Victorian Era Workhouse

The workhouses had captured the imagination of the Victorian writers who termed this place as pauper palaces. The Consolidated General Order monitored the workhouse functioning in terms of diet, dress, education, discipline, etc.

How was the daily life in a workhouse?

The routine of the workhouse inmate was designed in such a manner that it was harsh and degrading. The reason behind this was to only enable that person to stay in the workhouse who are genuinely poor and have no place to stay nor have any job for a living.

In the workhouse men, women and children were kept in separate quarters. The inmates were given a uniform which they had to wear during their stay at the workhouse. There were certain punishments set out by the Poor Law Commission for breaking the rules of the pauper house. The inmates were not permitted to talk to one another to maintain the discipline of the house.

Victorian Asylums

The workhouses had a staff consisting of a Master, a Matron, Chaplain, Medical Officer, School teacher and a porter. The workhouses provided education to the children hoping that at least some of them will not return back to the pauper house as education will help them to fetch for some job. However, these children were made to work in factories and mines without their parents knowledge.

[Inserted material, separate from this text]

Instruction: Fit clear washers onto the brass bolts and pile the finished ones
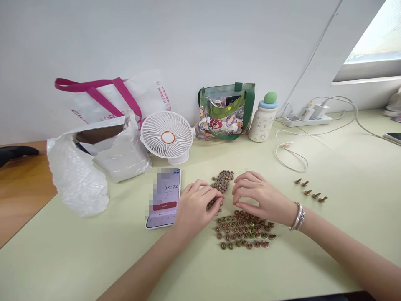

The working schedule in the pauper house kept the inmates busy throughout the day. Also in most of the workhouses, the living conditions were such that increased the probability of the inmates suffering from depression. The conditions of the workhouses started improving during the 19th century. Also as the years passed the workhouses were occupied by orphaned children, old people, abandoned children, deserted wives etc.

Mental asylums

During the Victorian period, a lot of changes were brought about for improving the conditions of the people living in mental asylums. The condition of the patients admitted there was bad as their treatment depended on the funds given to the asylum. Also, mentally ill patients were thought to have a spiritual problem and thus no medical help could be given to those in need.

There were reports suggesting that the inmates of the asylums were treated cruelly and were even starved. These and many other problems made it difficult for the patients to survive in those conditions and all the factors combined together drastically reduced the chances of a person to be cured.

Steps to improve the conditions had begun since the illness of George III. An important change that was made in 1828 in the case of the admission of patients was that it was necessary for two doctors to sign on the admission form of a new patient after thoroughly examining the patient.

A major breakthrough came in 1845 when county asylums were made mandatory and a separate record of the patients admitted and discharged was required to kept by the institutions.